La Sala descarta que haya quedado acreditado que la víctima insultara o amenazara al agente antes de la agresión. Y añade que, aunque eso hubiera ocurrido, tampoco serviría para justificar una reacción como la que reflejan las imágenes grabadas en los calabozos de Tudela.
Sí da por probado, en cambio, que el detenido mantuvo tras su arresto una actitud desafiante, provocativa e incluso grosera, tanto con palabras como con gestos. Aun así, los magistrados destacan que el resto de policías que intervinieron con él actuaron con profesionalidad y consiguieron reconducir la situación con calma.
La Audiencia recalca de forma expresa que el agente condenado como autor material “no estaba de ninguna manera legitimado para agredir” al detenido.
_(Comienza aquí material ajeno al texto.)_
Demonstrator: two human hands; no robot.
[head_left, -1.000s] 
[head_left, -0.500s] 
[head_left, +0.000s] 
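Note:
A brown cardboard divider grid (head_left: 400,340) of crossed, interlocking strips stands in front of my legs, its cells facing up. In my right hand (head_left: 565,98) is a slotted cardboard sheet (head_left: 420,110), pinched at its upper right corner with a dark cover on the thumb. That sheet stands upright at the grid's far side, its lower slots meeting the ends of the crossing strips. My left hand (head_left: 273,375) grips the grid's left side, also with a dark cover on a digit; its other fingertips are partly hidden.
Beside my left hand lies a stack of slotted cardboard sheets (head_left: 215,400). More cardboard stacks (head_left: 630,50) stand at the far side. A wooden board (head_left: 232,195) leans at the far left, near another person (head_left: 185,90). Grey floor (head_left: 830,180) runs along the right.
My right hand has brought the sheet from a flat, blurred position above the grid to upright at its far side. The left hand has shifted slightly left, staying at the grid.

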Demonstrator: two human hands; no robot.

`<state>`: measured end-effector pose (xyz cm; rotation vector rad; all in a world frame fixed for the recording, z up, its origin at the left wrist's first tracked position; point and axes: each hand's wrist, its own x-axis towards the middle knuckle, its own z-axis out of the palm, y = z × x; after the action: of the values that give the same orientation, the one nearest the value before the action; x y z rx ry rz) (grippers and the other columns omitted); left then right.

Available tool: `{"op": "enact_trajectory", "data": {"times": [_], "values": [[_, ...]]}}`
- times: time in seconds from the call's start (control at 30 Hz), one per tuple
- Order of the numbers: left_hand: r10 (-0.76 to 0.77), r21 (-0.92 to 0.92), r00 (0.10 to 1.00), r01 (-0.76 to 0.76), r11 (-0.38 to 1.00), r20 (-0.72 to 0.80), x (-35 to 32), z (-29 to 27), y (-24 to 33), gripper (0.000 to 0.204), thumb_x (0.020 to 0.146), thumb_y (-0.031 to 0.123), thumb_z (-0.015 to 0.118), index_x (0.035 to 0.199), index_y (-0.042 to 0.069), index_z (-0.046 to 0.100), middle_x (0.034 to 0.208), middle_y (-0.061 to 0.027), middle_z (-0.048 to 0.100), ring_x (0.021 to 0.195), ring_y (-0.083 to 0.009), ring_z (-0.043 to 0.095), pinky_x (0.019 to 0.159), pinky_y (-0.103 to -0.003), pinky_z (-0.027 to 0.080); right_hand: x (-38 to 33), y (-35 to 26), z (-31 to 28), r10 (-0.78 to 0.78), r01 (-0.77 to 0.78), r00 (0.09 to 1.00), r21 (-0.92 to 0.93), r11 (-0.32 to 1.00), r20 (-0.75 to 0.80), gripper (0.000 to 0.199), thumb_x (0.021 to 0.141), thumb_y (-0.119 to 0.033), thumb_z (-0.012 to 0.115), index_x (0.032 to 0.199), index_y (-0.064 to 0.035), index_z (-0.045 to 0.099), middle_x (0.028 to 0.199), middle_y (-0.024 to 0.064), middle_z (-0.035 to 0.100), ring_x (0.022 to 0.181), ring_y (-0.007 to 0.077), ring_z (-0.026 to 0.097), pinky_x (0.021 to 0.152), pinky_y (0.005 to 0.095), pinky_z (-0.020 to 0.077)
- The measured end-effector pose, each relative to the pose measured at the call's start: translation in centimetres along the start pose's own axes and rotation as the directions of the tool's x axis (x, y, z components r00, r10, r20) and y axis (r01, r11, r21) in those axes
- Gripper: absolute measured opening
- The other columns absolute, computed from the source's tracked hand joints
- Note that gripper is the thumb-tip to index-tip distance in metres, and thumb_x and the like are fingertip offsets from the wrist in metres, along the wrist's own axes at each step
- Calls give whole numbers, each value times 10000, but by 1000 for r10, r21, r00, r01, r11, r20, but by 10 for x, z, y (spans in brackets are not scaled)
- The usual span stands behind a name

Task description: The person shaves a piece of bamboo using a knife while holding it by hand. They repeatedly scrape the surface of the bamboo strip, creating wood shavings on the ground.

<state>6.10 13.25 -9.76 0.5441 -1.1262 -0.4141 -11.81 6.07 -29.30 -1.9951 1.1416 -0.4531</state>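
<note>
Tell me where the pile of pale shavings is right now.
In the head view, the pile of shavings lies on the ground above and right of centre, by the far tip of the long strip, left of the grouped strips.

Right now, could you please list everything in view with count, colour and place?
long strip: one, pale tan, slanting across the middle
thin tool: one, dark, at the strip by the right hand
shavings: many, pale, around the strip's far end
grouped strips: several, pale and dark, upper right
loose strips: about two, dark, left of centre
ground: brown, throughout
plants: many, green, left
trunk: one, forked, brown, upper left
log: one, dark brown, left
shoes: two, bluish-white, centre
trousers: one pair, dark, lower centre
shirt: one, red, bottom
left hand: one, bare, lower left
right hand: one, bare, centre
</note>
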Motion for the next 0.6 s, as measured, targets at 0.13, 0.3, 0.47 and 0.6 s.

Su obligación, señala, era calmarlo, velar por su integridad física al estar bajo custodia y respetar su honor y dignidad.
Los jueces también inciden en que, si las supuestas amenazas o faltas de respeto hubieran sido realmente graves, el policía disponía de cauces legales para denunciarlas. Sin embargo, no lo hizo ni dejó constancia de esos hechos en ningún informe ni parte interno.
Respecto al segundo condenado, la resolución destaca que llevaba 26 años en el cuerpo, por lo que era un agente con experiencia. Por eso no acepta su versión exculpatoria y concluye que vio directamente los puñetazos que su compañero propinó al arrestado.
Según la sentencia, no intervino, no llamó a otros compañeros y tampoco realizó ninguna acción eficaz para frenar la agresión. La Sala considera acreditado que podía haber hecho un gesto, una advertencia o una indicación para evitar lo sucedido.
“Pudo y debió impedir lo ocurrido”, resumen los magistrados sobre su actuación. De ahí que le atribuyan responsabilidad penal por no haber actuado ante una agresión cometida dentro de los calabozos de Tudela.
La sentencia absuelve, en cambio, al tercer acusado, un agente que había ingresado en la Policía Foral el 30 de diciembre de 2024 y que en la fecha de los hechos solo llevaba 25 días de servicio efectivo.
La Sala lo describe como una persona insegura, dubitativa y sin certeza sobre cómo debía actuar en ese momento. Las imágenes lo sitúan en un lateral, mientras era el agente condenado como autor material quien llevaba la iniciativa y daba las instrucciones.
Los jueces también tienen en cuenta que la agresión se produjo en presencia del otro policía ya veterano, que permaneció pasivo. Por eso entienden que, dadas las circunstancias, al agente recién incorporado no se le podía exigir jurídicamente una actuación distinta frente a un superior.